Keep the images out while you retype all of the data exactly.

*-*-*

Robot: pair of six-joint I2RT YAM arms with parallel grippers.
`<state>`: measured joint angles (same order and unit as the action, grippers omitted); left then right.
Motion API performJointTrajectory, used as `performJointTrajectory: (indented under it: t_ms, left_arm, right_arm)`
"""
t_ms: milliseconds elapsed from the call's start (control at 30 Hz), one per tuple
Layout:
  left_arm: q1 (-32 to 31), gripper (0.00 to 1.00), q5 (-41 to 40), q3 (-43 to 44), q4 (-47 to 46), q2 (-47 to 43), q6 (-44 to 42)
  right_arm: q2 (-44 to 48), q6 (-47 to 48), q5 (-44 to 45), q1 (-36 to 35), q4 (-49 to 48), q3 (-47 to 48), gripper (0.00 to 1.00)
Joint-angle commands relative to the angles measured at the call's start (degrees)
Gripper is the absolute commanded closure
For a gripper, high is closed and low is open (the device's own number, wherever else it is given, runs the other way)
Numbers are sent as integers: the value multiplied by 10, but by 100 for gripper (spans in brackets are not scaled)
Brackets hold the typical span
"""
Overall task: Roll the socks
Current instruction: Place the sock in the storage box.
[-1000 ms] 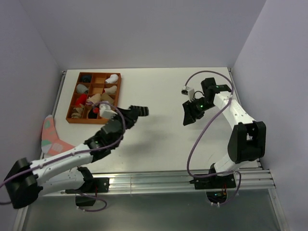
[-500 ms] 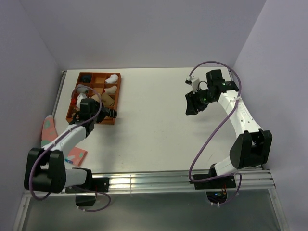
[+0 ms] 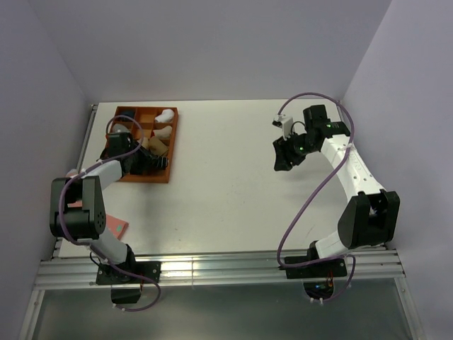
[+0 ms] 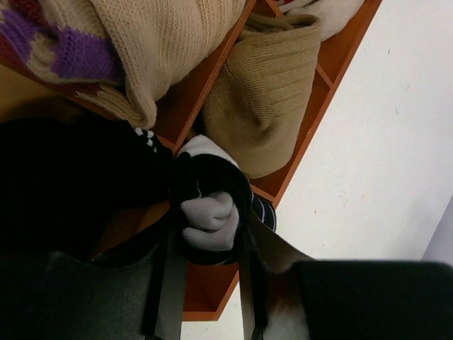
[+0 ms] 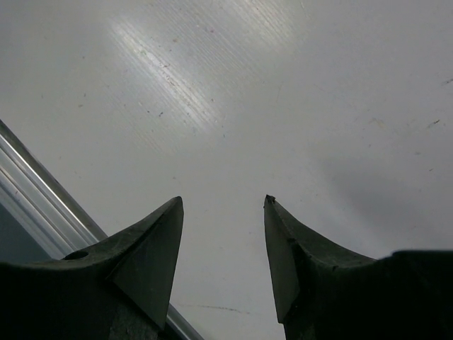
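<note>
**Black sock roll (image 4: pixel 212 177), held at the orange tray (image 4: pixel 212 290)**
Left hand (image 4: pixel 207 228) clamped across the roll, over a tray compartment; tan sock (image 4: pixel 265 106) bundled in the adjoining compartment. Right hand (image 5: pixel 223 212) apart, holding nothing, above the tabletop (image 5: pixel 283 85). Handling, as judged: light, soft, springy knit, prone to unrolling; grip across the thick middle.

Orange tray (image 3: pixel 175 134), tan ribbed sock (image 4: pixel 272 92), black sock (image 4: pixel 212 180) with white stripes, white table (image 3: pixel 226 188)
</note>
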<state>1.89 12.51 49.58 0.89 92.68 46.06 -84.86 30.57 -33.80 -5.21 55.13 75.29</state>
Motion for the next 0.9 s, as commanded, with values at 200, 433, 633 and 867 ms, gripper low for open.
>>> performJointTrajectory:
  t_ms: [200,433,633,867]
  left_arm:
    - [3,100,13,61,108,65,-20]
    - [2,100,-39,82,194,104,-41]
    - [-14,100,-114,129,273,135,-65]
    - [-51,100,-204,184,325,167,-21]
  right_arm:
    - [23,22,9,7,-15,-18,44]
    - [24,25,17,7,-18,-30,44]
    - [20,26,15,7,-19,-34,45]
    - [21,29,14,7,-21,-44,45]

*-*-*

• _Task response_
Robot: pair of six-joint I2RT YAM arms with parallel grippers.
`<state>`: measured joint angles (same order and unit as the action, grippers omitted); left then right.
Motion API performJointTrajectory, used as `performJointTrajectory: (indented under it: t_ms, left_arm, right_arm)`
"""
t_ms: milliseconds elapsed from the call's start (control at 30 Hz), one per tuple
Layout:
  left_arm: q1 (-32 to 31), gripper (0.00 to 1.00), q5 (-41 to 40), q3 (-43 to 44), q4 (-47 to 46), q2 (-47 to 43), q6 (-44 to 42)
  right_arm: q2 (-44 to 48), q6 (-47 to 48), q5 (-44 to 45), q1 (-36 to 35), q4 (-49 to 48), q3 (-47 to 48), gripper (0.00 to 1.00)
Joint-angle commands relative to the angles measured at the call's start (degrees)
Gripper is the absolute commanded closure
For a gripper, high is closed and low is open (the device's own number, wherever else it is given, runs the other way)
Numbers are sent as integers: the value multiplied by 10, but by 100 for gripper (spans in brackets are not scaled)
Brackets hold the typical span
"""
Overall task: Roll the socks
Current instruction: Place the sock in the storage box.
[-1000 ms] 
[-500 ms] 
[+0 ms] 
[+0 ms] 
[+0 ms] 
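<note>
**Black sock roll (image 4: pixel 212 177), held at the orange tray (image 4: pixel 212 290)**
Left hand (image 4: pixel 207 228) clamped across the roll, over a tray compartment; tan sock (image 4: pixel 265 106) bundled in the adjoining compartment. Right hand (image 5: pixel 223 212) apart, holding nothing, above the tabletop (image 5: pixel 283 85). Handling, as judged: light, soft, springy knit, prone to unrolling; grip across the thick middle.

Orange tray (image 3: pixel 175 134), tan ribbed sock (image 4: pixel 272 92), black sock (image 4: pixel 212 180) with white stripes, white table (image 3: pixel 226 188)
</note>
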<state>1.89 12.51 49.58 0.89 92.68 46.06 -84.86 30.57 -33.80 -5.21 55.13 75.29</state>
Motion for the next 0.9 s, as commanded, with values at 200, 433, 633 and 867 ms, gripper low for open.
>>> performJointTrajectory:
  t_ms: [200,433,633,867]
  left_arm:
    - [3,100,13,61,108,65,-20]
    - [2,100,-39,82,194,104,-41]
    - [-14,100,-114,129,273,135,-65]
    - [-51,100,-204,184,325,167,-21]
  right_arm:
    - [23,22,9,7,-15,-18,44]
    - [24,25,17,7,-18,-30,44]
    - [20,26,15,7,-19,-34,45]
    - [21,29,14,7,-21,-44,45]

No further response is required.